Reproduce the entries in full, with no changes.

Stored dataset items
□ □ □
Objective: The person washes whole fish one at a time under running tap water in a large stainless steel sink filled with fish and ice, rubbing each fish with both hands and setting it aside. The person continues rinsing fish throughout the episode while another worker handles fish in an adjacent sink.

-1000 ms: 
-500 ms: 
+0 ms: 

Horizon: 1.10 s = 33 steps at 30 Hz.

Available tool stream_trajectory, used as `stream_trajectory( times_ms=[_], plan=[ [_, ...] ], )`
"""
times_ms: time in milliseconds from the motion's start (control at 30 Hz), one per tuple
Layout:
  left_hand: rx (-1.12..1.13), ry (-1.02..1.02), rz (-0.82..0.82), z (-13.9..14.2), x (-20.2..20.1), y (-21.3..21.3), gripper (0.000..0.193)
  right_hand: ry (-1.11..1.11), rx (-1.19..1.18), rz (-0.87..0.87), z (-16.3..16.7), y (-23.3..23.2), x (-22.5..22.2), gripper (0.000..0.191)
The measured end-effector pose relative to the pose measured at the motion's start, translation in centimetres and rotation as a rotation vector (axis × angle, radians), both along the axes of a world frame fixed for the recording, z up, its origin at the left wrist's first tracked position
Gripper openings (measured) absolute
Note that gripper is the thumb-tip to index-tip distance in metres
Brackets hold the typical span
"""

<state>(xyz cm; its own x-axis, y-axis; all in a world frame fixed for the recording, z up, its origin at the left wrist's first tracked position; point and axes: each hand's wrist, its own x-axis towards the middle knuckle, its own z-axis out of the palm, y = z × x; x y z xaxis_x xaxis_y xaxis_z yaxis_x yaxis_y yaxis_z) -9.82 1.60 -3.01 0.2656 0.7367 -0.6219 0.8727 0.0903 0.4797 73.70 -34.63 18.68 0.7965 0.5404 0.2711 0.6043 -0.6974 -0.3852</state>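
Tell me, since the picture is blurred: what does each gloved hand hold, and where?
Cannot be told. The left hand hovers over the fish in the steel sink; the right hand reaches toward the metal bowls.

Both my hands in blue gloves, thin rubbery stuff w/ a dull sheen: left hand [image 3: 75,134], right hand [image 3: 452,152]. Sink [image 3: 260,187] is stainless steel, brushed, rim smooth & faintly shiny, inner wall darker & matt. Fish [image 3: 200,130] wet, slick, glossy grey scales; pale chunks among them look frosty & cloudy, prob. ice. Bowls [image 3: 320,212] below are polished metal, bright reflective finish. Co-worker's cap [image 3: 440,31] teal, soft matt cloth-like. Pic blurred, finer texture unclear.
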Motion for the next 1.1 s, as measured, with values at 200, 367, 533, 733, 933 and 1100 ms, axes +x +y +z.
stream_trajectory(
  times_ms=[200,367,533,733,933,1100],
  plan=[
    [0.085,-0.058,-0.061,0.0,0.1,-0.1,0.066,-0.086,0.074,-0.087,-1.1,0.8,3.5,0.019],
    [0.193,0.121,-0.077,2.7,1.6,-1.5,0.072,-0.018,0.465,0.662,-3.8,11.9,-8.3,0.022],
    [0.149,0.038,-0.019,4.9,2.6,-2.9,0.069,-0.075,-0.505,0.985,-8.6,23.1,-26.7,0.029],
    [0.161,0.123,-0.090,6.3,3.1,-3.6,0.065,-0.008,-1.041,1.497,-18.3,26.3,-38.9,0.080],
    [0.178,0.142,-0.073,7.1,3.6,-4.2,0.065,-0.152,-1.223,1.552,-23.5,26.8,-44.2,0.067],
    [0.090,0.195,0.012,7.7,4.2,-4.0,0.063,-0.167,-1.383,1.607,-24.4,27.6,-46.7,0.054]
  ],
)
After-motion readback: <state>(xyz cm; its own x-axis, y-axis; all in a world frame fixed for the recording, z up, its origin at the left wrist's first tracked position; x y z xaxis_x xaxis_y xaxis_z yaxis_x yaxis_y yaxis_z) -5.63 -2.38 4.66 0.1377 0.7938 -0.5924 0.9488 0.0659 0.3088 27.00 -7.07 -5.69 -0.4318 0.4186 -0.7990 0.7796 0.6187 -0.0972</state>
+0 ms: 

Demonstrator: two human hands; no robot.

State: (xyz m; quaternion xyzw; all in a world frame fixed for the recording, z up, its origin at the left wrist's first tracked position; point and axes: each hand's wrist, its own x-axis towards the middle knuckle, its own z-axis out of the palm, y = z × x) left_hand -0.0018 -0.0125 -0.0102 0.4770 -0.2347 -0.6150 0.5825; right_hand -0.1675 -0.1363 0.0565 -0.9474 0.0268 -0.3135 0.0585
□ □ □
▶ [Response box]
Objective: The person washes whole fish one at a time under running tap water in a large stainless steel sink filled with fish and ice, rubbing each fish with both hands and setting it aside. The person continues rinsing fish throughout the episode while another worker handles fish in an adjacent sink.

-1000 ms: 
-500 ms: 
+0 ms: 

Horizon: 1.10 s = 33 steps at 30 Hz.

Available tool stream_trajectory, used as `stream_trajectory( times_ms=[_], plan=[ [_, ...] ], )`
"""
times_ms: time in milliseconds from the motion's start (control at 30 Hz), one per tuple
Layout:
  left_hand: rx (-1.12..1.13), ry (-1.02..1.02), rz (-0.82..0.82), z (-13.9..14.2), x (-20.2..20.1), y (-21.3..21.3), gripper (0.000..0.193)
  right_hand: ry (-1.11..1.11), rx (-1.19..1.18), rz (-0.87..0.87), z (-16.3..16.7), y (-23.3..23.2), x (-22.5..22.2), gripper (0.000..0.191)
The measured end-effector pose relative to the pose measured at the motion's start, translation in centimetres and rotation as a rotation vector (axis × angle, radians), both along the axes of a world frame fixed for the recording, z up, its origin at the left wrist's first tracked position
Gripper openings (measured) absolute
Note that gripper is the thumb-tip to index-tip distance in metres
Brackets hold the typical span
"""

<state>(xyz cm; its own x-axis, y-axis; all in a world frame fixed for the recording, z up, its origin at the left wrist's first tracked position; point and axes: each hand's wrist, its own x-axis towards the middle knuckle, its own z-axis out of the palm, y = z × x; x y z xaxis_x xaxis_y xaxis_z yaxis_x yaxis_y yaxis_z) -9.82 1.60 -3.01 0.2656 0.7367 -0.6219 0.8727 0.0903 0.4797 73.70 -34.63 18.68 0.7965 0.5404 0.2711 0.6043 -0.6974 -0.3852</state>
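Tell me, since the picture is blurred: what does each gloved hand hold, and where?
Cannot be told. The left hand hovers over the fish in the steel sink; the right hand reaches toward the metal bowls.

Both my hands in blue gloves, thin rubbery stuff w/ a dull sheen: left hand [image 3: 75,134], right hand [image 3: 452,152]. Sink [image 3: 260,187] is stainless steel, brushed, rim smooth & faintly shiny, inner wall darker & matt. Fish [image 3: 200,130] wet, slick, glossy grey scales; pale chunks among them look frosty & cloudy, prob. ice. Bowls [image 3: 320,212] below are polished metal, bright reflective finish. Co-worker's cap [image 3: 440,31] teal, soft matt cloth-like. Pic blurred, finer texture unclear.
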Motion for the next 1.1 s, as measured, with values at 200, 367, 533, 733, 933 and 1100 ms, axes +x +y +z.
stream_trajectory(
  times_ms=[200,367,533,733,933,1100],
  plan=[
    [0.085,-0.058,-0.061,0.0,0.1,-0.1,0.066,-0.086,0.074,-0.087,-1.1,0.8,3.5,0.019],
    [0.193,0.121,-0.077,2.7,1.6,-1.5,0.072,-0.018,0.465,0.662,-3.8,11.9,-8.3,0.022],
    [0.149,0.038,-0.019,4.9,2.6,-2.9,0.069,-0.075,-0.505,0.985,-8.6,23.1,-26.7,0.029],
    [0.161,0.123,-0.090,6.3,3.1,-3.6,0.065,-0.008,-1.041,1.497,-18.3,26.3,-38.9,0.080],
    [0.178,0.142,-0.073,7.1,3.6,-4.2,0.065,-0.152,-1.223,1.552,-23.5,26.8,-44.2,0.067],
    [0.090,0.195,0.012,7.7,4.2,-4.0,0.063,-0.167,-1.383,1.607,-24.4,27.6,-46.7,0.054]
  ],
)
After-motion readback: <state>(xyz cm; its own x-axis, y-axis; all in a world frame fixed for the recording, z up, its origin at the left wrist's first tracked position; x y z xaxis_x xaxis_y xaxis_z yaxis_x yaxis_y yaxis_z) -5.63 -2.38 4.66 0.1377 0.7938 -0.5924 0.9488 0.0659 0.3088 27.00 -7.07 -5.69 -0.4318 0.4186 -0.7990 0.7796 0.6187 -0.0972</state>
+0 ms: 

Demonstrator: two human hands; no robot.

State: (xyz m; quaternion xyzw; all in a world frame fixed for the recording, z up, its origin at the left wrist's first tracked position; point and axes: each hand's wrist, its own x-axis towards the middle knuckle, its own z-axis out of the palm, y = z × x) left_hand -0.0018 -0.0125 -0.0102 0.4770 -0.2347 -0.6150 0.5825; right_hand -0.1675 -0.1363 0.0565 -0.9474 0.0268 -0.3135 0.0585

No additional work remains on the exercise.